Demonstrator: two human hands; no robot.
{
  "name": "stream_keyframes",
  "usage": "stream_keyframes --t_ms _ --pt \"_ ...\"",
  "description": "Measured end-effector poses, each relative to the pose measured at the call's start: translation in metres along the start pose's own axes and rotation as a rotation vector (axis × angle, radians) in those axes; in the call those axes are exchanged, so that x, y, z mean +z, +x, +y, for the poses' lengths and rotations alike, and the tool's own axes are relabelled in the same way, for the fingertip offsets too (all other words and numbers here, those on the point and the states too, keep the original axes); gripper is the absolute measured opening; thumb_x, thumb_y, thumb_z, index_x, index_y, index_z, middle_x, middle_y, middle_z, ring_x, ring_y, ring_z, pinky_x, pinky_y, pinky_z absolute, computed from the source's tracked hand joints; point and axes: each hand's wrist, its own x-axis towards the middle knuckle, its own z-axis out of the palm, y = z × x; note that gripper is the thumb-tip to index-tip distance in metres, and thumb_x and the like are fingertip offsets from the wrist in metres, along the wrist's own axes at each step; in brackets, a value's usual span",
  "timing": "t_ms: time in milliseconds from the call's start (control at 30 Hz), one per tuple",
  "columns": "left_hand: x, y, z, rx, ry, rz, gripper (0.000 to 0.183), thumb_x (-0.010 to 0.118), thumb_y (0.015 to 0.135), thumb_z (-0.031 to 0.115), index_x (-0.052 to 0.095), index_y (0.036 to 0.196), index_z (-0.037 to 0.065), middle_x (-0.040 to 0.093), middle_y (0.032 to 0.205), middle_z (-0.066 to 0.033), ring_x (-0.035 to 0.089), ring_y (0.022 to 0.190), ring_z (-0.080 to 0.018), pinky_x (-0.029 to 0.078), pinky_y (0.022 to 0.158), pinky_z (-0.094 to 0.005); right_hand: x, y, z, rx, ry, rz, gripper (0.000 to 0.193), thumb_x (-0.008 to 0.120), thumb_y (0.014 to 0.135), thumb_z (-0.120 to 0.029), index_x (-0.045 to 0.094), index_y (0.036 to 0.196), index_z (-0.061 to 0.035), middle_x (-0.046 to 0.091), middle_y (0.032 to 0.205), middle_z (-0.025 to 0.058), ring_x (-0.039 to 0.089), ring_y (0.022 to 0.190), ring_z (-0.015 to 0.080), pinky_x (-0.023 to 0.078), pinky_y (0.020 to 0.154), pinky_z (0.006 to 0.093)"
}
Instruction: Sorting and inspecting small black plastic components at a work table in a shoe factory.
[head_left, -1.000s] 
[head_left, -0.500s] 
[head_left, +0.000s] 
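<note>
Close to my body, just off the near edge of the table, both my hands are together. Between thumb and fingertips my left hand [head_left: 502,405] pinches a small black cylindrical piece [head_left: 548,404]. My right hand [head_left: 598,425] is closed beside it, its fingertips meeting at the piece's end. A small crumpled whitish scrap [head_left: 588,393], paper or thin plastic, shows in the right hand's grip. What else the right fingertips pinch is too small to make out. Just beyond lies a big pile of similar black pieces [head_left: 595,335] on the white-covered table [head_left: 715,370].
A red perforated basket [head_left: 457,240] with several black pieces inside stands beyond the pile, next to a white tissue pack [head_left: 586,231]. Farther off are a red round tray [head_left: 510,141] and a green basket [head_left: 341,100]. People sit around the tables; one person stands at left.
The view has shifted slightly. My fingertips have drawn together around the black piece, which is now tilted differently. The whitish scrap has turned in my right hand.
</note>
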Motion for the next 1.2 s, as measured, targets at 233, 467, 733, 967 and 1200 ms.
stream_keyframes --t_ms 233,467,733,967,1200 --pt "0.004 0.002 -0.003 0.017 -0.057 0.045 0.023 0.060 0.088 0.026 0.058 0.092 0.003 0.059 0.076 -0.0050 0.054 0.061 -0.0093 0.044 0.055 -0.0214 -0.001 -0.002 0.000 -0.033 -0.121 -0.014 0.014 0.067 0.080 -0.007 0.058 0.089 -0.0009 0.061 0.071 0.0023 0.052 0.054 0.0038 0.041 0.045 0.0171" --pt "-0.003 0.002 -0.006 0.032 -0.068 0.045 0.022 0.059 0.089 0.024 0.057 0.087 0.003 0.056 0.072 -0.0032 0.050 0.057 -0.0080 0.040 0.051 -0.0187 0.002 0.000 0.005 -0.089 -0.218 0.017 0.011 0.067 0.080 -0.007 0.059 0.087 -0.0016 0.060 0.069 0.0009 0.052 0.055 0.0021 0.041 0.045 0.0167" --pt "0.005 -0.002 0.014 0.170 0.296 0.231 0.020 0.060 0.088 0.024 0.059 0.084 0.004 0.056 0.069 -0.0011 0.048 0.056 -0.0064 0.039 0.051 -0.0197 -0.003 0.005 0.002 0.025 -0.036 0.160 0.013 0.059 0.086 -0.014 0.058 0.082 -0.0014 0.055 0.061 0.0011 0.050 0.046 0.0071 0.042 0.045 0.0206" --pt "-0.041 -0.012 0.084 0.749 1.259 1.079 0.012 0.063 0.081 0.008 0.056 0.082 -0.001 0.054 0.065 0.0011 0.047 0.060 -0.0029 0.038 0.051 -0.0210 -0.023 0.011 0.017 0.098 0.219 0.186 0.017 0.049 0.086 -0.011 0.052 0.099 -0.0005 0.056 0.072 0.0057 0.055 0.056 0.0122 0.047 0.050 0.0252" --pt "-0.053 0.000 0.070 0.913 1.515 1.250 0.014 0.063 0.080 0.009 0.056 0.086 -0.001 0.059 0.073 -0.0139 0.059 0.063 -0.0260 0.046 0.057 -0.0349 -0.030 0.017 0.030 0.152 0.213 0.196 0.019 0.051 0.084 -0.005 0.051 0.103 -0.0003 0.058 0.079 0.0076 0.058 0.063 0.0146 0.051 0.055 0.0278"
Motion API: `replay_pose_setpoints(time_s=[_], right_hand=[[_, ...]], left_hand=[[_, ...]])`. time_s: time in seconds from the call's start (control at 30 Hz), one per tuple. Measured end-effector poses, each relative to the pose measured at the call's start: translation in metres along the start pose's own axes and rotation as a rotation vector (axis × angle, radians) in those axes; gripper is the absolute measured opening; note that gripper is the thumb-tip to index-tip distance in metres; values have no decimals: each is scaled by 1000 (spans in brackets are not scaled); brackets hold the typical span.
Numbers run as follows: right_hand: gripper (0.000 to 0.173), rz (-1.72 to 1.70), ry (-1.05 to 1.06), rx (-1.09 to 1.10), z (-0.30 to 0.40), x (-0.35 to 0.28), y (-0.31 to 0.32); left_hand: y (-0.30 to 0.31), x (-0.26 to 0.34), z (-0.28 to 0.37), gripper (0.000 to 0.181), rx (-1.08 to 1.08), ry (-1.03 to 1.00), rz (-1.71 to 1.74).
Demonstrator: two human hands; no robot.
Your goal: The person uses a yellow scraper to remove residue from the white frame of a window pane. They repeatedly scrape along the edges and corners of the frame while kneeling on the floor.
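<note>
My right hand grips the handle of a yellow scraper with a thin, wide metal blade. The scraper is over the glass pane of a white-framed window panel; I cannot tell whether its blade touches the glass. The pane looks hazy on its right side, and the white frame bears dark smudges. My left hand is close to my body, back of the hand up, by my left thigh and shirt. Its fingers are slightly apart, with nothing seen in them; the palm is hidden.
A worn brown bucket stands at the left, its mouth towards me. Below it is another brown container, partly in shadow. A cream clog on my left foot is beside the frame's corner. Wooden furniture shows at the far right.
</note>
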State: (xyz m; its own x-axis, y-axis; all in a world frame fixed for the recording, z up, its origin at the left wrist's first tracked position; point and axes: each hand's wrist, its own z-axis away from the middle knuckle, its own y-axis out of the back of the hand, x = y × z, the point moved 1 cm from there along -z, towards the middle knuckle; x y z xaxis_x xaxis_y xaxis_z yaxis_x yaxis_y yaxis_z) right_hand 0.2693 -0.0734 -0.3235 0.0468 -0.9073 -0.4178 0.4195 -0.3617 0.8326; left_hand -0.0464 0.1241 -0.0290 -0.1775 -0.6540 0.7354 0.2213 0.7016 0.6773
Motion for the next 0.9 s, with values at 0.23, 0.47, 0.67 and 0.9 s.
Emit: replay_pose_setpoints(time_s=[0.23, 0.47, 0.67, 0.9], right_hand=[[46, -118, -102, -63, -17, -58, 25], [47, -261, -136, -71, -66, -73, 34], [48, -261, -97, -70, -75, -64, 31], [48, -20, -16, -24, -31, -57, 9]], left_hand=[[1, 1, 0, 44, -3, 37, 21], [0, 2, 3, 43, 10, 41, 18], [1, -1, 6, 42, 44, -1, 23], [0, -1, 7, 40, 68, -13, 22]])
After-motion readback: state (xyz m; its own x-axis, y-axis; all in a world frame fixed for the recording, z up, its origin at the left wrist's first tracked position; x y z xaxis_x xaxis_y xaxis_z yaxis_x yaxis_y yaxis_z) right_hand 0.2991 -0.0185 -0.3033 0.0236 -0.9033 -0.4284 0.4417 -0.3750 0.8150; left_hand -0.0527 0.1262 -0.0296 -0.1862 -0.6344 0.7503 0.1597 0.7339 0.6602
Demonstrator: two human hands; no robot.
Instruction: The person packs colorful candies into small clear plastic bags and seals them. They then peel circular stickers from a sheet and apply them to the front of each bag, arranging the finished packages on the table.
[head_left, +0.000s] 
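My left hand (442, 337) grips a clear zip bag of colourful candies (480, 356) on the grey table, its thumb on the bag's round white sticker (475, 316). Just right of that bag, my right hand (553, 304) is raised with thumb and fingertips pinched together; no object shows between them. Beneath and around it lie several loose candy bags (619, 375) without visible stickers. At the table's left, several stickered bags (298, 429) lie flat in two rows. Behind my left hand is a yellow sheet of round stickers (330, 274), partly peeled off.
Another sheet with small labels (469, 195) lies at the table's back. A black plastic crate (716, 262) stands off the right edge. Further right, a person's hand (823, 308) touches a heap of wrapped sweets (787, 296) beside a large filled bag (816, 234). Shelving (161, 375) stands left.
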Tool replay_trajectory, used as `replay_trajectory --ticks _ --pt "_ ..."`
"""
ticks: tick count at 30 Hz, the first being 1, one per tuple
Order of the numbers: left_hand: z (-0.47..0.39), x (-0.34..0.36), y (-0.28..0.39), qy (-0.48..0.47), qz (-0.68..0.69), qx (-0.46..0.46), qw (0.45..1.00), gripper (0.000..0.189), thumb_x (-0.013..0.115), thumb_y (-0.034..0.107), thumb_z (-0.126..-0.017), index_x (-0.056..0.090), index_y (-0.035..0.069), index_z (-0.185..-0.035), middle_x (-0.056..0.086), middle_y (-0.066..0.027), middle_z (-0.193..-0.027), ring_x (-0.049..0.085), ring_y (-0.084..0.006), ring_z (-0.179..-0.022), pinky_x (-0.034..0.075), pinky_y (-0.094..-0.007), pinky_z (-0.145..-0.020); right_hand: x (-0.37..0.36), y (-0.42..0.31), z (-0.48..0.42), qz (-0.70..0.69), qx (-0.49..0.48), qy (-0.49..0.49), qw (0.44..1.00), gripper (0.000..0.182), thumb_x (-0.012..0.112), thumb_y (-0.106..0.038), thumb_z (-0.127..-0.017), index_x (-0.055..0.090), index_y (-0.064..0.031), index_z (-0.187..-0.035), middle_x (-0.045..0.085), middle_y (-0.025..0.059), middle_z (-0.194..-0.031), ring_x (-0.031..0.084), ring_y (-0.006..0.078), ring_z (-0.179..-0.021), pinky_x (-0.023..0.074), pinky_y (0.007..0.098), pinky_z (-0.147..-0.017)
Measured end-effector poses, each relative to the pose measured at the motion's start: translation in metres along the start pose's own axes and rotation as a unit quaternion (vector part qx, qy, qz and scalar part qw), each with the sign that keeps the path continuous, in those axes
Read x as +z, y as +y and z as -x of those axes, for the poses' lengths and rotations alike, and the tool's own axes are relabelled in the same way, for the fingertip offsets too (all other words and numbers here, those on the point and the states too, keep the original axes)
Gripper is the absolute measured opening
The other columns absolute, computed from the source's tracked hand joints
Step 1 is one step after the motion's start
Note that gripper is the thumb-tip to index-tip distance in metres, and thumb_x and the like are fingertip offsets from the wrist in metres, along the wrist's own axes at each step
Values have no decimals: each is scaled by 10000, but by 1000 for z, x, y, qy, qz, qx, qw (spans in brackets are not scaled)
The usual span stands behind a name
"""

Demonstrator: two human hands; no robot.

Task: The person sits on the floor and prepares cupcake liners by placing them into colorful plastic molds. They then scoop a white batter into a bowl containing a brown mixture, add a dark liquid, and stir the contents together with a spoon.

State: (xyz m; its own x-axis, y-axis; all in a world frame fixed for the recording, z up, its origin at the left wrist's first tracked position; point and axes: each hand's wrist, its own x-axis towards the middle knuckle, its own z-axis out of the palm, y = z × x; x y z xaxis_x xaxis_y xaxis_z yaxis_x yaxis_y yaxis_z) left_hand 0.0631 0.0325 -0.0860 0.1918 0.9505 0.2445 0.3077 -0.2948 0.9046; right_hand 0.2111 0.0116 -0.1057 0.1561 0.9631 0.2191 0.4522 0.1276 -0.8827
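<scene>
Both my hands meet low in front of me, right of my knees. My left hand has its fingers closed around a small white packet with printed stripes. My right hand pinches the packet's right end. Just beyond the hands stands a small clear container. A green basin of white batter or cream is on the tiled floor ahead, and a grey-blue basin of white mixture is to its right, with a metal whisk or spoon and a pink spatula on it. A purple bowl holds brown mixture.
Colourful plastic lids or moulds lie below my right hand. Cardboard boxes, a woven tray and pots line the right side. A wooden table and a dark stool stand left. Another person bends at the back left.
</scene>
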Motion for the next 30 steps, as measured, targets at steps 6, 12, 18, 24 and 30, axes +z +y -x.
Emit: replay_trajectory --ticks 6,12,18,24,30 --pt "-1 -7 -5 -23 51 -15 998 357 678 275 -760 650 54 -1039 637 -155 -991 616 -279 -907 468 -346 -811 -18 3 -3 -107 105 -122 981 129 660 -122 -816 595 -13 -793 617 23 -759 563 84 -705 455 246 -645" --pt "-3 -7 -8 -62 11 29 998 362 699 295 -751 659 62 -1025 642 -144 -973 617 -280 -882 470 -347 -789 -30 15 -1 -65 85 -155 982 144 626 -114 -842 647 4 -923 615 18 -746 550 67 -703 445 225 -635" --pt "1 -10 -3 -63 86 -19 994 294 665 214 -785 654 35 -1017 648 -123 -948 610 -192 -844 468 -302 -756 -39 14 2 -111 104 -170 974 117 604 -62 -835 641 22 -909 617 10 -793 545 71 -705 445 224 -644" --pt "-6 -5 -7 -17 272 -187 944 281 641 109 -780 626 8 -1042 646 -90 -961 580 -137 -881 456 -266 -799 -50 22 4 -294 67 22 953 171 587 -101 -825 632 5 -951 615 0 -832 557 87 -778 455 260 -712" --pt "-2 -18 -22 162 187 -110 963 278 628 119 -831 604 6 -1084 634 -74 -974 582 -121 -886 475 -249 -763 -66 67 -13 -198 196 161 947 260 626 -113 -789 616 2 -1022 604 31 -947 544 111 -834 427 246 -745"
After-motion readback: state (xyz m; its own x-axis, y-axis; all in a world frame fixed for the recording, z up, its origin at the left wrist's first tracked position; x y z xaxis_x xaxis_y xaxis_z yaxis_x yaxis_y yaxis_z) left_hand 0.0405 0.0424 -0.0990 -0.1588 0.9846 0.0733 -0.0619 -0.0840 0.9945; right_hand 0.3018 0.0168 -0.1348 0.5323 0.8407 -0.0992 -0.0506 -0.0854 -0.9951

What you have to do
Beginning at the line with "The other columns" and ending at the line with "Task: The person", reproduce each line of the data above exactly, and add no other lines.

Answer to the exercise
The other columns absolute, computed from the source's tracked hand joints
Step 1 is one step after the motion's start
Note that gripper is the thumb-tip to index-tip distance in metres, and thumb_x and the like are fingertip offsets from the wrist in metres, along the wrist's own axes at each step
Values have no decimals: each is scaled by 10000, but by 1000 for z, x, y, qy, qz, qx, qw (spans in brackets are not scaled)
The usual span stands behind a name
"""

Demonstrator: two human hands; no robot.

Task: The person sits on the floor and prepares cupcake liners by placing them into colorful plastic molds. They then scoop a white batter into a bowl containing a brown mixture, add a dark liquid, and stir the contents together with a spoon.

The exercise is done.